Peter Kaim-Caudle (1916 in Breslau – 18 May 2010 in Paris) was Professor of Social Policy at Durham University and a recognised expert on the provision of social services.

Life and career
Peter Robert Kaim was born in Breslau
to a middle-class German Jewish family on 14 December 1916. In 1933 he left the increasingly anti-semitic German Reich for England, where he studied economics at the LSE.He graduated in 1939 and went to work in business.

During World War II he was interned for fifteen months as an enemy alien, at first in the Isle of Man and later in Canada. His career in education began with the arranging of and teaching informal classes for fellow internees. After the war he returned to Britain and married Londoner Patricia Caudle a former landgirl and later English teacher. The couple adopted the new surname Kaim-Caudle  and had four children.

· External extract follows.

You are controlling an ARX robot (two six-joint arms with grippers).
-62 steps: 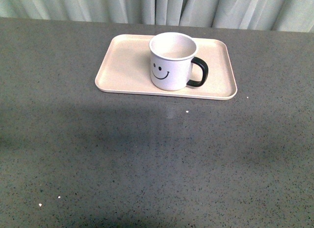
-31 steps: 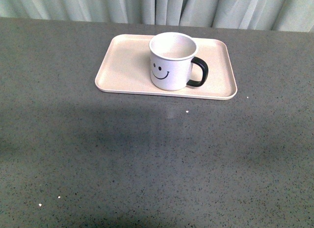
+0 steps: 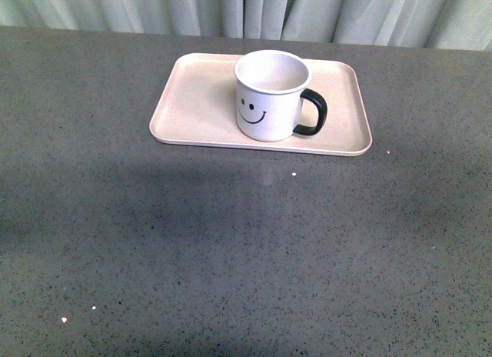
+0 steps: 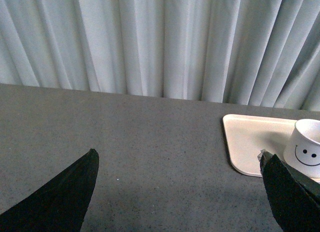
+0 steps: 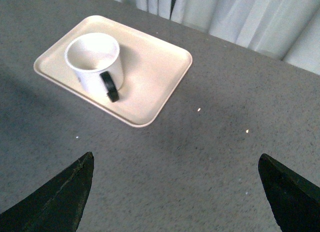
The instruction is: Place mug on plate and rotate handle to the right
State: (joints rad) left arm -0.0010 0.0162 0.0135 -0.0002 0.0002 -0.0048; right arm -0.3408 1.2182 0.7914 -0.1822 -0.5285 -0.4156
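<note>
jaws wide and empty on the left gripper (image 4: 179, 157) and the right gripper (image 5: 175, 157), both clear of the pink-beige tray (image 3: 192, 103). smiley mug (image 3: 269, 95) stands upright on the tray, near its centre, black handle (image 3: 314, 112) pointing right. looks done: hold the arms clear, no nudging.

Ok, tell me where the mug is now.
In the front view the mug stands near the middle of the plate, at the table's far side, handle pointing right.
</note>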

Peter began his post-war career as a lecturer at the University of Dundee, then in 1950 moved to the University of Durham where he spent the rest of his professional life. He became the University's first Professor of Social Administration. and authored many papers for British and overseas journals on social service provision, particularly pensions and subsidised health care. From 1963 he collaborated with and made frequent visits to the Economic and Social Research Institute in Dublin. His contributions to Irish social policy research were recognised by the award in 2002 of the honorary degree of D.Litt. from the National University of Ireland, Maynooth.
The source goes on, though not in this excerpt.